═════ DATA SECTION ═════

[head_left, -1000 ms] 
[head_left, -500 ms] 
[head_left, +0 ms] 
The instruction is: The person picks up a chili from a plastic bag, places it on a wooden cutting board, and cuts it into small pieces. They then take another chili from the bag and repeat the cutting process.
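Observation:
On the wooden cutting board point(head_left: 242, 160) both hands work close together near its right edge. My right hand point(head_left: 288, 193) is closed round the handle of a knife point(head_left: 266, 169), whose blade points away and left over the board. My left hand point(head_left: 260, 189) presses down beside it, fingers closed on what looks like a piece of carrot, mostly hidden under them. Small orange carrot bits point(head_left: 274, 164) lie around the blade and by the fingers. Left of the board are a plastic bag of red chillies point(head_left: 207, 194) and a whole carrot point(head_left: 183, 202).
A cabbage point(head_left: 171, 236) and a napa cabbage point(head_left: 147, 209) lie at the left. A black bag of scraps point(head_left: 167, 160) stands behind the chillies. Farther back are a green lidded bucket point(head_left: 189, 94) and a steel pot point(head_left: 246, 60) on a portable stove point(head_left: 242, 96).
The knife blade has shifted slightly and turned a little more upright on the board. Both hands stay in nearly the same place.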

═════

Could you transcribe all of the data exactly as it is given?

[head_left, -1000 ms] 
[head_left, -500 ms] 
[head_left, +0 ms] 
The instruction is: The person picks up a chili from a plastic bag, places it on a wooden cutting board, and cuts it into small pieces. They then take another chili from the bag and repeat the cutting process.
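Observation:
On the wooden cutting board point(head_left: 242, 160) both hands work close together near its right edge. My right hand point(head_left: 288, 193) is closed round the handle of a knife point(head_left: 266, 169), whose blade points away and left over the board. My left hand point(head_left: 260, 189) presses down beside it, fingers closed on what looks like a piece of carrot, mostly hidden under them. Small orange carrot bits point(head_left: 274, 164) lie around the blade and by the fingers. Left of the board are a plastic bag of red chillies point(head_left: 207, 194) and a whole carrot point(head_left: 183, 202).
A cabbage point(head_left: 171, 236) and a napa cabbage point(head_left: 147, 209) lie at the left. A black bag of scraps point(head_left: 167, 160) stands behind the chillies. Farther back are a green lidded bucket point(head_left: 189, 94) and a steel pot point(head_left: 246, 60) on a portable stove point(head_left: 242, 96).
The knife blade has shifted slightly and turned a little more upright on the board. Both hands stay in nearly the same place.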

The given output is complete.